R package for calculating pairwise distances on dual-weighted directed graphs using Priority Queue Shortest Paths. Dual-weighted directed graphs are directed graphs with two sets of weights so that weight1(A->B) != weight1(B->A)
---the directed property---and weight2(A->B) != weight1(A->B)
---the dual property. dodgr
calculates shortest paths according to one weight, while distances along paths are calculating using the other weight. A canonical example of a dual-weighted directed graph is a street network to be used for routing. Routes are usually calculated by weighting different kinds of streets or ways according to a particular mode of transport, while the desired output is a direct, unweighted distance.
The shortest path algorithm relies on priority queue code adapted from original code by Shane Saunders available here http://www.cosc.canterbury.ac.nz/tad.takaoka/alg/spalgs/spalgs.html
You can install dodgr
from github with:
# install.packages("devtools")
devtools::install_github("gmost/dodgr")
The primary function,
d <- dodgr_dists (graph = graph, from = pts, to = pts)
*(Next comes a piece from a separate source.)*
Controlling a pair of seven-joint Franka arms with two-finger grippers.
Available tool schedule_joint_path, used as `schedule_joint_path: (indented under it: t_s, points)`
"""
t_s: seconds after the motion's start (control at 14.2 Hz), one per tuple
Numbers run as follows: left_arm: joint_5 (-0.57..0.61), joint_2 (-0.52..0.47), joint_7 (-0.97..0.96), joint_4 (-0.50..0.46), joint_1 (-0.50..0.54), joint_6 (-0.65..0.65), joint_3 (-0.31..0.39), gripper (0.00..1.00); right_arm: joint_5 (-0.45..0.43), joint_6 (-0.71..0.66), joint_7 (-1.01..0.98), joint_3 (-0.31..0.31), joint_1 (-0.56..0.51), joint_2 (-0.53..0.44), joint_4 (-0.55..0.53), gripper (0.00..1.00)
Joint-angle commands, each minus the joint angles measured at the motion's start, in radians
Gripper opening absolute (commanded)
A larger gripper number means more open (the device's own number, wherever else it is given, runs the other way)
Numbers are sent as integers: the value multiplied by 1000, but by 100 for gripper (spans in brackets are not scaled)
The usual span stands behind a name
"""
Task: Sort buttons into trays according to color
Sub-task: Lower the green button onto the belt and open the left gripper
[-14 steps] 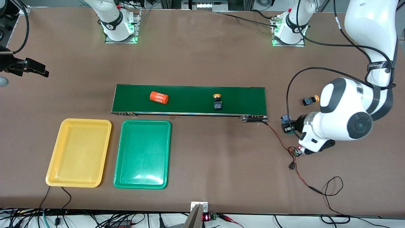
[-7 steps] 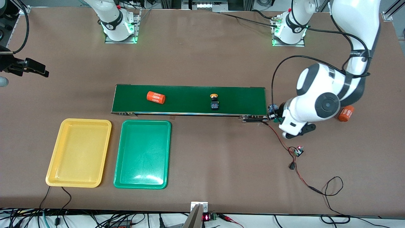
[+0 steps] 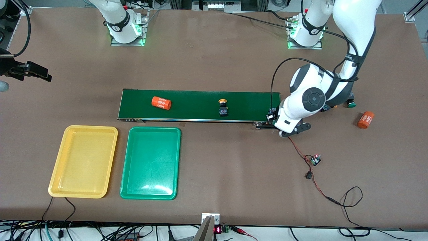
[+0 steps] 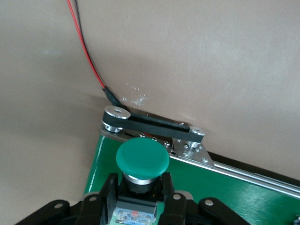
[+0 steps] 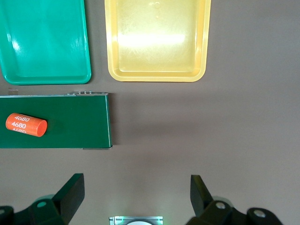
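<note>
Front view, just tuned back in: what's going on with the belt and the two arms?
The left pincer is shut on a green button, holding it over the conveyor belt's end nearest the left arm. A yellow button and an orange cylinder lie on the belt. The right pincer is open, waiting high above the table. The yellow tray and green tray hold nothing yet.

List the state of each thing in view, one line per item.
left gripper: shut on green button, over the conveyor belt end.
right gripper: open, empty, waiting.
yellow button: lying on the belt.
orange cylinder: lying on the belt.
second orange cylinder: lying on the table.
yellow tray: empty.
green tray: empty.
</note>
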Motion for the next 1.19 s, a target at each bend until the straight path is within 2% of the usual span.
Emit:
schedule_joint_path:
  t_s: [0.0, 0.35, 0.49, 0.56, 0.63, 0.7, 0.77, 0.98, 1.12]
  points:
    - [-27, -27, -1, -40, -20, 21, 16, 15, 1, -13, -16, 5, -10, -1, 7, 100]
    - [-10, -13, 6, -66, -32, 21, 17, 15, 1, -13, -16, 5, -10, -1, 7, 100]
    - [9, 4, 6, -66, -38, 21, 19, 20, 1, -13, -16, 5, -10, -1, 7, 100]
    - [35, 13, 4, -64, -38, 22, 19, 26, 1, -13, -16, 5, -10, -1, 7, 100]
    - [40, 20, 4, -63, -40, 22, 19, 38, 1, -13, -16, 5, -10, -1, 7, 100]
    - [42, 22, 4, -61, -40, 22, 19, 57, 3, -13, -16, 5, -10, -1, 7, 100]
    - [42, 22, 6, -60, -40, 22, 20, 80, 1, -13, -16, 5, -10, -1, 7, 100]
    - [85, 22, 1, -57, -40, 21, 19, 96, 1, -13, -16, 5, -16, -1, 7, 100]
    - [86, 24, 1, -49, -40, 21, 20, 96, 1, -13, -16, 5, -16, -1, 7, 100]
produces a square matrix of distances between all points listed in pts
and routed along the dual-weighted directed network given in graph
. An even simpler usage allows calculation of pair-wise distances between a set of geographical coordinates (here, for a sizey chunk of New York City):
xlim <- c (-74.12931, -73.99214)
ylim <- c (40.70347, 40.75354)
npts <- 1000
pts <- data.frame (x = xlim [1] + runif (npts) * diff (xlim),
y = ylim [1] + runif (npts) * diff (ylim))
st <- Sys.time ()
d <- dodgr_dists (from = pts)
Sys.time () - st
#> Time difference of 9.473597 secs
range (d, na.rm = TRUE)
#> [1] 0.00000 16.64285
This will automatically download the street network (using osmdata
), and even then calculating distances between 1,000 points can be done in around 10 seconds.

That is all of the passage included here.